Train a random forest for all these combinations and make a plot of the train and test 0-1 loss
versus the total number of parameters on a log scale. Note that Phase 1 and Phase 2 is
clearly separable on the horizontal axis. Please note the following details as you perform the
experiment to make it clear why this experiment is different from the ones you have previously
performed. What surprising result do you observe from the loss curve at the end of phase 1?

• In this experiment, we follow a very structured way of increasing the number of parameters in the model: we first increase the maximum number of permitted leaves of a single
tree until we see no further change in the operation of the algorithm. Only then do we
increase the model complexity by growing the size of the forest. In (v), on the contrary,
you experimented with growing the size of the forest without having any single strong
tree and growing the size of the trees while keeping forest size constant.

• Observe what point on the horizontal axis (number of parameters) corresponds to the
‘surprising’ result on the test loss. Is there a relationship between the order of the number
of parameters and the number of data points in the training set?
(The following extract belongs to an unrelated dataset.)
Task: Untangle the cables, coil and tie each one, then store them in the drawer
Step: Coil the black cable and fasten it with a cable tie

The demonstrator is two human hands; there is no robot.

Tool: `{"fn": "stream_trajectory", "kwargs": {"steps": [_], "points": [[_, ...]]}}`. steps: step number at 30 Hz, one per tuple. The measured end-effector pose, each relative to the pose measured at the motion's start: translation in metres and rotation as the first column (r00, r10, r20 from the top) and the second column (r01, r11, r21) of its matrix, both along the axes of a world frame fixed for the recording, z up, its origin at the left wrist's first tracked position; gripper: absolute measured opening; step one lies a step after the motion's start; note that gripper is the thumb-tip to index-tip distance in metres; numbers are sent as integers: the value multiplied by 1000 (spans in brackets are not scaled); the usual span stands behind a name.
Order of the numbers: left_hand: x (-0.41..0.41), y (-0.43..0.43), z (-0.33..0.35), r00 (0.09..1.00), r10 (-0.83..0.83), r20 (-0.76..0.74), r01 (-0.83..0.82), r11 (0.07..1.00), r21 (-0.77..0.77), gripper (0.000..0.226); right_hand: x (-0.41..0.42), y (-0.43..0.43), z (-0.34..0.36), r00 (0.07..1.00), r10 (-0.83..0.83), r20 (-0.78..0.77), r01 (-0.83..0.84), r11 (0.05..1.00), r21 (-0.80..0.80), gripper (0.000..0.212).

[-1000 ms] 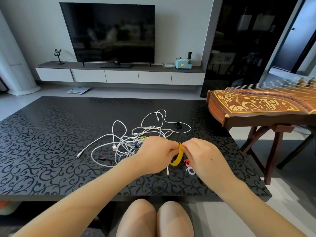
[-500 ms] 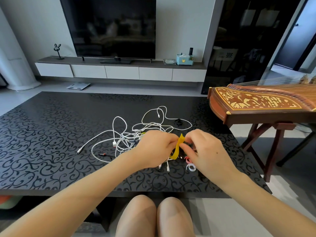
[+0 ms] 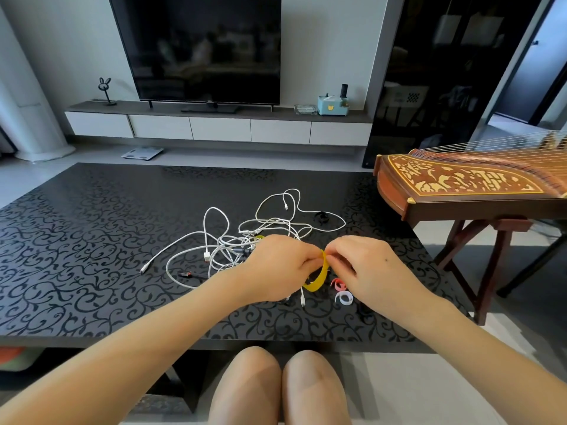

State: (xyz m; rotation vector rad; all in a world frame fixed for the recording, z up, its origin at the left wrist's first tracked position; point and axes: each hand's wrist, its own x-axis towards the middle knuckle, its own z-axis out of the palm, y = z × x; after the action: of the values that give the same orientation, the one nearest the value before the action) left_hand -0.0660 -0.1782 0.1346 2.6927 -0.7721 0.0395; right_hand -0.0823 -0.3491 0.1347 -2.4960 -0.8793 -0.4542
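Pinching a yellow tie strap (image 3: 319, 276) at its top, left hand (image 3: 280, 263) and right hand (image 3: 369, 271) each keep a narrow grip on it. The white cables (image 3: 233, 245) lie tangled on the worktop (image 3: 92, 240) just behind. The springy strap could slip free and drop into the tangle.

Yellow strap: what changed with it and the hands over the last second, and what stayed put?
Little. The left hand and right hand keep pinching the top of the yellow strap; it stood straighter half a second ago and now hangs in a curve again. Nothing taken up or let go. The tangled cables, red tie and white tie lie as before.
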Motion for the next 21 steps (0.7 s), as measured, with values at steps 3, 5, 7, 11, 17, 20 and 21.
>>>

The phenomenon, called double descent (in seeming contrast to the traditional U-shaped
curve test set curve observed in classical ML models) is a recent discovery and has been seen
as a way to reconcile the ‘classical’ U-shaped test loss curve and the ‘modern regime’ monotonically decreasing test loss curve usually found in neural networks.

You can read more about
the theoretical reasoning (as well as some more experiments relating parameters and dataset
size concretely) behind the phenomenon in this paper: https://arxiv.org/abs/1812.11118.

Important Note: Remember to include all the plots as required by the questions in your
report, organized by the questions that require them, with details clearly being given about
any hyperparameters you chose to use. Make sure to submit all code in accordance with
the coding instructions already provided. Also, list all your dependencies in a file called
requirements.txt and submit this inside your code zip.